In accordance with ALP policy, Melzer believed in the abolition of the Senate, though this did not hinder her significant contribution to the work of Senate committees, especially those concerned with health and social welfare, the environment, Aboriginals and Torres Strait Islanders, and family law. In the report of the Standing Committee on Social Welfare, Drug Problems in Australia, Melzer submitted a dissenting report opposing the decriminalisation of cannabis. As a member of the Joint Select Committee on the Family Law Act, she supported a dissenting report that objected to a recommendation that the court take into consideration the marital conduct of an applicant in determining maintenance. In 1981 she journeyed to Antarctica with the Joint Standing Committee on Public Works.
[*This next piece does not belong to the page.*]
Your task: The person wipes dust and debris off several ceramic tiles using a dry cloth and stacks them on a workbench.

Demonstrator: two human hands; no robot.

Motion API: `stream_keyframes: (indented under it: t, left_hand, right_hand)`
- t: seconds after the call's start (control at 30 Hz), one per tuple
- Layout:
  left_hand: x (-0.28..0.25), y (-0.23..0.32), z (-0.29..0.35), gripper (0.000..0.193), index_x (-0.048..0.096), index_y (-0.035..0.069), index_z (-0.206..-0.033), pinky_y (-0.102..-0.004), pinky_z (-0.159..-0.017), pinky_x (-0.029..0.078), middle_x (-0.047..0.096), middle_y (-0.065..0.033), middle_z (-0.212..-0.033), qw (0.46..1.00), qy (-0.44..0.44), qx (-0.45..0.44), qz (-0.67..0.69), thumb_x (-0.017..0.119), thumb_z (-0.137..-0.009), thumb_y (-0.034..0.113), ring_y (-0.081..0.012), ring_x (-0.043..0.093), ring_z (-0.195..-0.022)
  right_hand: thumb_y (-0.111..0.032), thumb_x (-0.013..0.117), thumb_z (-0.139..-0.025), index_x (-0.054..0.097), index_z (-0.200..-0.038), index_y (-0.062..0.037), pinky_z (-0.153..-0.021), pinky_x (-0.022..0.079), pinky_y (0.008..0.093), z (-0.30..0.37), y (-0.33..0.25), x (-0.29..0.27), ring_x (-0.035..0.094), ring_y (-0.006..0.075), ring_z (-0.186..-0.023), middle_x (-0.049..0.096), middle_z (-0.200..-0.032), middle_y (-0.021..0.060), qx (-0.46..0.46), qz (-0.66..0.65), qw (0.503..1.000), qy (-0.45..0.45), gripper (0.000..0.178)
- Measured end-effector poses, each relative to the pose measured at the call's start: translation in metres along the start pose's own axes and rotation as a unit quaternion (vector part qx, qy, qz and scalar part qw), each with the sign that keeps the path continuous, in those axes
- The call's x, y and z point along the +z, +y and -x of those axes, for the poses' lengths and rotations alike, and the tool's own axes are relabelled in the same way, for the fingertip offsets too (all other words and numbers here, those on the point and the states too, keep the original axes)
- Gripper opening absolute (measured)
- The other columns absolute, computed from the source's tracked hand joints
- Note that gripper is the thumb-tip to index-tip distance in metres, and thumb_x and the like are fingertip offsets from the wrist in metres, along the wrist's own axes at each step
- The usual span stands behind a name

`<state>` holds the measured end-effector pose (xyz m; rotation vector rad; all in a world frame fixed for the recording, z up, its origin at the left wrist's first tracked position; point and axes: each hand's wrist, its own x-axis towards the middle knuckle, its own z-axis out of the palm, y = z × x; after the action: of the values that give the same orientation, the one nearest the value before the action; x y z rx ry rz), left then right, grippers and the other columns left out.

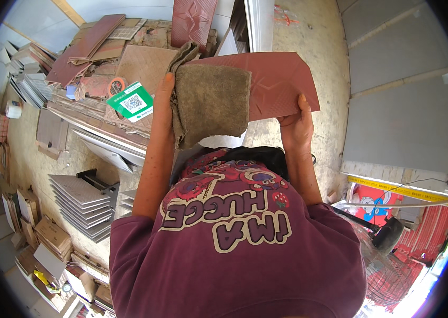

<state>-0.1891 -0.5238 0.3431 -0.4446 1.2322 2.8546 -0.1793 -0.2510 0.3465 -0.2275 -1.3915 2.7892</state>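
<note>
A reddish-brown tile (pixel 279 79) with an embossed pattern is held up in front of my chest. My right hand (pixel 297 124) grips its right end, thumb on the upper face and fingers underneath. Over its left part hangs a folded, worn brown cloth (pixel 211 100). My left hand (pixel 167 98) clasps the cloth's left edge with the thumb showing; the other fingers are hidden behind it. Whether that hand also bears the tile's covered end, I cannot tell.
Beyond my left hand, a low stack (pixel 113 124) carries cardboard, a green-and-white card (pixel 133 102) and an orange tape roll (pixel 116 85). Another red patterned tile (pixel 195 24) stands behind. Grey tiles (pixel 78 204) are racked at left. A fan (pixel 385 270) stands at lower right.
</note>
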Motion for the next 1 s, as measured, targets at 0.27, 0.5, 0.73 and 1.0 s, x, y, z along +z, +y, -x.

Melzer, who enjoyed the practical detail of committee work, applauded the expansion of the Senate’s committee system during the 1970s. She believed that ‘a tremendous amount of good work’ was done by these committees, but regretted that so much of it was ignored by government.

She had a gift for repartee. In February 1975 Senator Magnus Cormack told her, ‘You have been living in an intellectual zoo for most of your life’. Melzer responded, ‘No, I have been here for only 6 months’. Her valedictory address to the Senate in 1981 was preceded by a speech from Senator Puplick, who said that ‘one can be an effective parliamentarian … only if one is supported by an exceptional woman’, to which Melzer responded sharply: ‘Perhaps if I had had a woman at home I would not have been leaving at this stage in my career’.[4]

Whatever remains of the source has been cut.